After the hostilities ended in 1994 and the bulk of the Georgian population was forced out of Abkhazia, the Abkhazian parliament elected Ardzinba to the presidency, a move that was condemned by Georgia and the United Nations as illegal. He won the first direct polls on 3 October 1999, without an opponent and was re-elected as president of Abkhazia. He installed an autocratic regime and remained politically untouchable until his health seriously deteriorated in 2003. He once stated that independence from Georgia is not negotiable, and he tried to align the state with Russia, whose political and economic support was essential to the republic. As a leader of the Abkhaz side he met the two successive Russian presidents, Boris Yeltsin and Vladimir Putin, as well as a President of Georgia, Eduard Shevardnadze.

Under his rule, human rights records were extremely poor as most of the pre-war Georgian population of Abkhazia were deprived of the right to return, and those who remained were subjected to systematic ethnic cleansing.
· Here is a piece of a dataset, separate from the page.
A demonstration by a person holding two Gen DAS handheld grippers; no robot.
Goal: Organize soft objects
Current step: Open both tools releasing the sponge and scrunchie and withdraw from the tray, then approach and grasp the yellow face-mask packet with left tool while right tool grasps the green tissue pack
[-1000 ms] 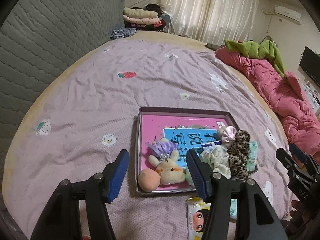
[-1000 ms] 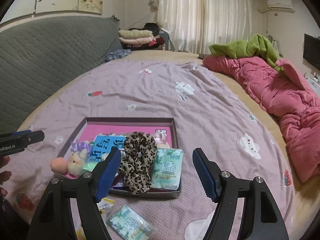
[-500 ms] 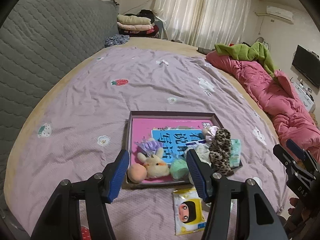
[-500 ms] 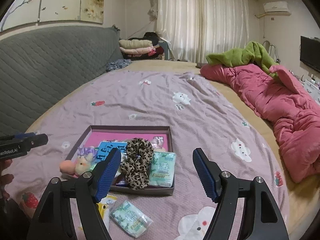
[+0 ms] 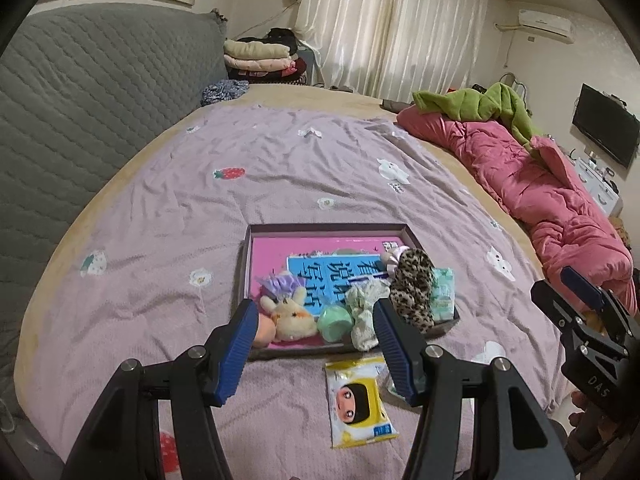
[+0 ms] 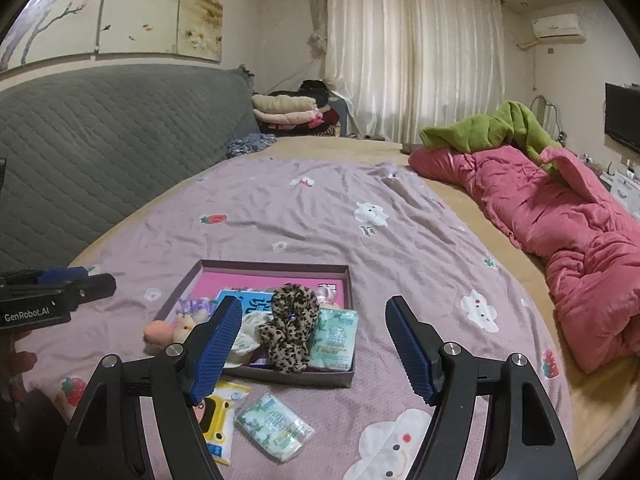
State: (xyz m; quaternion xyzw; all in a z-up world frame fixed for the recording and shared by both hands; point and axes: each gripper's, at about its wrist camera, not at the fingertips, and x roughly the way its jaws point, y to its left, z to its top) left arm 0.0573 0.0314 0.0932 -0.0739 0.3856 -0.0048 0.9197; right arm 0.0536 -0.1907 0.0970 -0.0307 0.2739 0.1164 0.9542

Ardzinba aroused some further criticism from the international community after issuing a decree banning Jehovah's Witnesses in 1995.

During the last years of his presidency Ardzinba faced criticism for both failing to bring stability to Abkhazia and his increasingly low public profile. He had not appeared in public since 2002. As a result, the role of governing the state had been increasingly left to Prime Minister Raul Khajimba.

He had been in extremely poor health and underwent treatment in Moscow for some time. Despite increasing calls from the opposition (particularly the Amtsakhara movement) for him to resign he had stated that he would finish his term, which was supposed to end in October 2004, but in fact did not end until 12 February 2005, due to disputes over the election of his successor. There were also calls for him to be impeached. However, although the Abkhaz Constitution allows for impeachment, the process would likely not have been completed before the end of his term, so no serious steps were taken to bring it about. He was unable to run for a third term due to constitutional restrictions, and it is unlikely that his health would have enabled him to do so even if this was allowed.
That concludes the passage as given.